### ACTION ITEM
Of the lines listed below, return exactly those that run from the line containing "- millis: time" through the line containing "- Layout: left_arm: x", both included.

------------------------------------------------------------

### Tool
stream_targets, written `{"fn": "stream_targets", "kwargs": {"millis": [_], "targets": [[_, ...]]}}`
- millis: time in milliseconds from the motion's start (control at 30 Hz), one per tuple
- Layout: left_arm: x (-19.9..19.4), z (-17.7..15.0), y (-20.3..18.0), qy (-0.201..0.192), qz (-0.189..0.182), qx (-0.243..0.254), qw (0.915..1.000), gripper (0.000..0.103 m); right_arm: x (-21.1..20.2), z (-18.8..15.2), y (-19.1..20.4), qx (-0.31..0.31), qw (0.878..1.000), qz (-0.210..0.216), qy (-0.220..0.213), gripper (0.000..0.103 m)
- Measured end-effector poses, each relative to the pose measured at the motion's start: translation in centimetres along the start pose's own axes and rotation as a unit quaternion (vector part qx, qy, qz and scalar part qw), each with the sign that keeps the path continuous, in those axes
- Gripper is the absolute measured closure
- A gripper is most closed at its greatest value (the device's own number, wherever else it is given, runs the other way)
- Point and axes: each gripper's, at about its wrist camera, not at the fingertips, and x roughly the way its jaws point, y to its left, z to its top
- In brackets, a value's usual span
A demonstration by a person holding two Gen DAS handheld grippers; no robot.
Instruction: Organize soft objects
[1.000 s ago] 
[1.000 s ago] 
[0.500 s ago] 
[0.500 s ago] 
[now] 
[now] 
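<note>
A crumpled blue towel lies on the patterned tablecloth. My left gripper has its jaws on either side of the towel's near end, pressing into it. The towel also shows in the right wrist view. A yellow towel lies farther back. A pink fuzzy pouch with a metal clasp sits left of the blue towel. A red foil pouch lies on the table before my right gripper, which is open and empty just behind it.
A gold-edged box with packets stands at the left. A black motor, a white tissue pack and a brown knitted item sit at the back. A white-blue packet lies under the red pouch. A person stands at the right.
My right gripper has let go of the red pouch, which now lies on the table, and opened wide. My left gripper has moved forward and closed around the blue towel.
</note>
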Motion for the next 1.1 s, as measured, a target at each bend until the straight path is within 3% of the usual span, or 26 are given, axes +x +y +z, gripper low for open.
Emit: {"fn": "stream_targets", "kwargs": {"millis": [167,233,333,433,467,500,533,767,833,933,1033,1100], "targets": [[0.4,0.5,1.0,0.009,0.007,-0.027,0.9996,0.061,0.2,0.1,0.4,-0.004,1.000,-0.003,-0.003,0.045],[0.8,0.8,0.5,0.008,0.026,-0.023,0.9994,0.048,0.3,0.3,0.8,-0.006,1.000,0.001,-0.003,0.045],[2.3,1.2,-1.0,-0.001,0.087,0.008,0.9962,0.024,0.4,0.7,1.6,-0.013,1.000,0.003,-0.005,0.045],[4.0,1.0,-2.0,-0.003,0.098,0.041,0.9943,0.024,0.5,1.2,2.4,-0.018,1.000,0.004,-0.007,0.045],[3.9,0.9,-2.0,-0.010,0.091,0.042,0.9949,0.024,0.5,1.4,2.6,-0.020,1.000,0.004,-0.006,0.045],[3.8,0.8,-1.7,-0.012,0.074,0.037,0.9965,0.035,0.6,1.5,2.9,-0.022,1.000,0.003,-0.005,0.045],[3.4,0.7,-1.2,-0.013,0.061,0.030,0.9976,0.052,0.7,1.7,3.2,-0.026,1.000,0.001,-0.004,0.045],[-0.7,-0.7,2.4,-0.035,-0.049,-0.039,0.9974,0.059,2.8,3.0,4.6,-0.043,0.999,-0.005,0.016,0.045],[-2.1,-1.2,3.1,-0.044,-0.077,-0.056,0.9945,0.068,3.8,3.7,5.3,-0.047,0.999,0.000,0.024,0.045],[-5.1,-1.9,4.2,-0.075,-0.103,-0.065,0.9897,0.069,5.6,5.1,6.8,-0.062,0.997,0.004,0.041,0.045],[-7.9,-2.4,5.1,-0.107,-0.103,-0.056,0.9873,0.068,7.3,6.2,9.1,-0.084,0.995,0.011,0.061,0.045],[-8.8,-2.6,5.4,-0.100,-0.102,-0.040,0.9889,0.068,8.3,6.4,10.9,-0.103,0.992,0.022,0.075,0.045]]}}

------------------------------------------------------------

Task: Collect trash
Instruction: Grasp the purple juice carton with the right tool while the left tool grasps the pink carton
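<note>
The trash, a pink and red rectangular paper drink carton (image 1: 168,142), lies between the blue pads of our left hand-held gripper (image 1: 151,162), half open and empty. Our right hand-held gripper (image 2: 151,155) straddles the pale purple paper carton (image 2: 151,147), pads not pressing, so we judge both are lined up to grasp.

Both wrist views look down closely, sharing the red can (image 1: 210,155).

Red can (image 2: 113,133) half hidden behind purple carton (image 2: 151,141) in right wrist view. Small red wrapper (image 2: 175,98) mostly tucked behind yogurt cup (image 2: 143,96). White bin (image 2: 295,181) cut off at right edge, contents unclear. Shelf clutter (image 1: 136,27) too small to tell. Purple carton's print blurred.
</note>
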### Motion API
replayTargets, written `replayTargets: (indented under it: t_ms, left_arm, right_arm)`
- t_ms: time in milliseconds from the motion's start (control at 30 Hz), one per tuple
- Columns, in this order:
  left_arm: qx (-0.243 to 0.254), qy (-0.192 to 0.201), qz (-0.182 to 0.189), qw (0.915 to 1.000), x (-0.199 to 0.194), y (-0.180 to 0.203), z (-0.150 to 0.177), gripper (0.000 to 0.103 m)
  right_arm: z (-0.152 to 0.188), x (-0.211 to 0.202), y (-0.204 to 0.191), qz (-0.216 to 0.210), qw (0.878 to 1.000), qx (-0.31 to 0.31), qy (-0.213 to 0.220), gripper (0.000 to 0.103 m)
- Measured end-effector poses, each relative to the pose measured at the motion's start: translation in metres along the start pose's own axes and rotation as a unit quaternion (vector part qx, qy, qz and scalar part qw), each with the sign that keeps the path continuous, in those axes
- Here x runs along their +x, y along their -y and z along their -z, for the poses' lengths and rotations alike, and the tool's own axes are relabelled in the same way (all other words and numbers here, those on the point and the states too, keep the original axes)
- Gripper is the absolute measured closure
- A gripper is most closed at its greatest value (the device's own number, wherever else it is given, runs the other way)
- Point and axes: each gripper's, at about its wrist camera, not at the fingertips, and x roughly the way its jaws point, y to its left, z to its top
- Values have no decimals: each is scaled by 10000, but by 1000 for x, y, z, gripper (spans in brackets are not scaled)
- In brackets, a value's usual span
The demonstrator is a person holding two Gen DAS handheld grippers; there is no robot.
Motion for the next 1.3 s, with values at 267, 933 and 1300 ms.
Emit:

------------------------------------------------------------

### EXPECTED OUTPUT
- millis: time in milliseconds from the motion's start (control at 30 Hz), one per tuple
- Layout: left_arm: x (-19.9..19.4), z (-17.7..15.0), y (-20.3..18.0), qy (-0.201..0.192), qz (-0.189..0.182), qx (-0.243..0.254), qw (0.915..1.000), gripper (0.000..0.103 m); right_arm: x (-21.1..20.2), z (-18.8..15.2), y (-19.1..20.4), qx (-0.31..0.31), qw (0.878..1.000), qz (-0.210..0.216), qy (-0.220..0.213), gripper (0.000..0.103 m)

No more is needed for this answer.